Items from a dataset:
········
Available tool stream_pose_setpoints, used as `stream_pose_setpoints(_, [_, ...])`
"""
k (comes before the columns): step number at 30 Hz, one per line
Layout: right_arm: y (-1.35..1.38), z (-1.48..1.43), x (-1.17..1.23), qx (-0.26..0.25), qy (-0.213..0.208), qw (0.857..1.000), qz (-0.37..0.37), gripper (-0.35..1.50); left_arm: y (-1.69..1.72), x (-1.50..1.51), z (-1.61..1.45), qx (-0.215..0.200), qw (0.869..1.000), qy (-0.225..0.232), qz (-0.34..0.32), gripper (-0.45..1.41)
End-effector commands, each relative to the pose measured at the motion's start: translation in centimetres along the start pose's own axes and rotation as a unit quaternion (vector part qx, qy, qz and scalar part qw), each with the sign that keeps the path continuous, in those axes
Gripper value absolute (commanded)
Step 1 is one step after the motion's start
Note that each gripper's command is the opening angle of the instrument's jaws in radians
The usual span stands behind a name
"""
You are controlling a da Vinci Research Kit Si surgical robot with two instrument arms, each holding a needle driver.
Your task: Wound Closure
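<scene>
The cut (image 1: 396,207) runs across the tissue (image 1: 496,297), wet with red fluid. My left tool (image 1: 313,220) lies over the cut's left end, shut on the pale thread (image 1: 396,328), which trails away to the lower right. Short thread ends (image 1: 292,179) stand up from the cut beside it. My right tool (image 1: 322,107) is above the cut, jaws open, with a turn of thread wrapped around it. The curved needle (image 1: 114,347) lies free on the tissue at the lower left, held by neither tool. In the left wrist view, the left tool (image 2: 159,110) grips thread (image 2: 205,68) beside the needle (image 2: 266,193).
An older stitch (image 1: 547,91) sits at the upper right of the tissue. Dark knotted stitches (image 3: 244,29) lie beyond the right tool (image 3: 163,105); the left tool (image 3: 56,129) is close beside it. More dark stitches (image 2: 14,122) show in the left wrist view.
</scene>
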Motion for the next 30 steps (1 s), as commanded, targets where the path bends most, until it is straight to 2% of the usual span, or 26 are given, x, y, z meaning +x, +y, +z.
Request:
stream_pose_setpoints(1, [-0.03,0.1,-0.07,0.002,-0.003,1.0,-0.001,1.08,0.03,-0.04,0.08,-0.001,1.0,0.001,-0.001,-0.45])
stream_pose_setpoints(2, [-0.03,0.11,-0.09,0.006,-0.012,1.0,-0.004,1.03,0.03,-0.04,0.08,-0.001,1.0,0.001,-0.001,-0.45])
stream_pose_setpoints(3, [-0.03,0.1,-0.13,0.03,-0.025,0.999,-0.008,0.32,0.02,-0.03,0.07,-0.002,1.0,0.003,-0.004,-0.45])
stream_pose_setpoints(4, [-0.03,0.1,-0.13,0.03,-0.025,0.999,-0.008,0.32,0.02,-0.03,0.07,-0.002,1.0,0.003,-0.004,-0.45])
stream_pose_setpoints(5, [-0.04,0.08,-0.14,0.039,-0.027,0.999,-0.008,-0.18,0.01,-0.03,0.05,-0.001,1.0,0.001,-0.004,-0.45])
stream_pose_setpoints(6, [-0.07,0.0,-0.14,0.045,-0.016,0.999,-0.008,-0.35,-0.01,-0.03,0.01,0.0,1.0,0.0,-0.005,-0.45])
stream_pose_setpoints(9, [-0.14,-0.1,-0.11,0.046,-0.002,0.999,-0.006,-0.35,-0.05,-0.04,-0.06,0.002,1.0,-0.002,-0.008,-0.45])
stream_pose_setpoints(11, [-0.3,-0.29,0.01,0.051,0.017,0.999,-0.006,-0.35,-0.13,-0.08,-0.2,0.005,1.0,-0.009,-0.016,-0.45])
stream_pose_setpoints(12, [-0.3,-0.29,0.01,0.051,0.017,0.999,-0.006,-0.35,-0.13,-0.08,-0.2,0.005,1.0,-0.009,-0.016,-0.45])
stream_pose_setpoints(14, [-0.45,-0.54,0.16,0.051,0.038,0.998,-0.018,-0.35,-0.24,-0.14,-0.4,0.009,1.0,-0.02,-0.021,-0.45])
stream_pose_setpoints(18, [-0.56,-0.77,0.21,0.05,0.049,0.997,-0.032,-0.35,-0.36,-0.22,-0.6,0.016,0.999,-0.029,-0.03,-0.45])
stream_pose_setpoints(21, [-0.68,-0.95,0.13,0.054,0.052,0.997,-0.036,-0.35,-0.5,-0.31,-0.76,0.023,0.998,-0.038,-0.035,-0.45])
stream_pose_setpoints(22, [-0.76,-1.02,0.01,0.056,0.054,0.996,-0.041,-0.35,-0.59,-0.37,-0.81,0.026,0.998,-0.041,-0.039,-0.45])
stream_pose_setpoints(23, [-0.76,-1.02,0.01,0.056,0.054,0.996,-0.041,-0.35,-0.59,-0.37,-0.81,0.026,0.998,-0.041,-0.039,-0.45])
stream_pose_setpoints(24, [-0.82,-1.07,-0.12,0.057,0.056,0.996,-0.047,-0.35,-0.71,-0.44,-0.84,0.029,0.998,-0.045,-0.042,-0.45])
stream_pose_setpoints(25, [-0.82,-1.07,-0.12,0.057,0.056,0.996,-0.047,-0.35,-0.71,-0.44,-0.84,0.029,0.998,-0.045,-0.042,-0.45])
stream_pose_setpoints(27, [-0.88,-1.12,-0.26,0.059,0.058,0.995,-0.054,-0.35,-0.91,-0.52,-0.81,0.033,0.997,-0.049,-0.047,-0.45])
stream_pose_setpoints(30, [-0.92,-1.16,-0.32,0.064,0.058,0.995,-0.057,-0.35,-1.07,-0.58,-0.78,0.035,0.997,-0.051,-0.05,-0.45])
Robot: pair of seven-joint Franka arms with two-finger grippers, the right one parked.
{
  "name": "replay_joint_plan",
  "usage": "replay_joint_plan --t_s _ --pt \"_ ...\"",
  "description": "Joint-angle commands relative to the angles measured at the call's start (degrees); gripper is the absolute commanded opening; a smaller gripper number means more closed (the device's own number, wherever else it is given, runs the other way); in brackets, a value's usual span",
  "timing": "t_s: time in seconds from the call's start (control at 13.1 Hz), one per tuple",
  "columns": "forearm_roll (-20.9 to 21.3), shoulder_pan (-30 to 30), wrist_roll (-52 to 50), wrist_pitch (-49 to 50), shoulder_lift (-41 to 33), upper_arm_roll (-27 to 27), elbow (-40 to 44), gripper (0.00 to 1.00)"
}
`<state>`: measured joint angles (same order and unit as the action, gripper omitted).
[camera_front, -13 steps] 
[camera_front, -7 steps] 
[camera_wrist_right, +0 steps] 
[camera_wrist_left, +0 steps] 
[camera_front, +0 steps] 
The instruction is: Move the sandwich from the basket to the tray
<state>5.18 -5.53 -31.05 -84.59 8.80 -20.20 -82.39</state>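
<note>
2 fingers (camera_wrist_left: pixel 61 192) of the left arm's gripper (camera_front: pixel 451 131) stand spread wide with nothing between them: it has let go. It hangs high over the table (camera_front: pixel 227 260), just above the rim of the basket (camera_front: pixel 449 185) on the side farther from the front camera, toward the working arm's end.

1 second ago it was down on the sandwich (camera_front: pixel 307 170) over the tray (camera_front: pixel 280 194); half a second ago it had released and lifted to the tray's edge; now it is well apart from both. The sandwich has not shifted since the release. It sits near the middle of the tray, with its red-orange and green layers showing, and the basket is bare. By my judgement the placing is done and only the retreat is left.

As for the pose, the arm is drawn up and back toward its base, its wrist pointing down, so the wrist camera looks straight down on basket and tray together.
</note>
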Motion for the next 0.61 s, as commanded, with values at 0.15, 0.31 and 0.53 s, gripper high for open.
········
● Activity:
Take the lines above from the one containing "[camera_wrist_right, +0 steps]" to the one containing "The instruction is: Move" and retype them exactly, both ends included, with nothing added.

● Task solution:
[camera_wrist_right, +0 steps] 
[camera_wrist_left, +0 steps] 
[camera_front, +0 steps] 
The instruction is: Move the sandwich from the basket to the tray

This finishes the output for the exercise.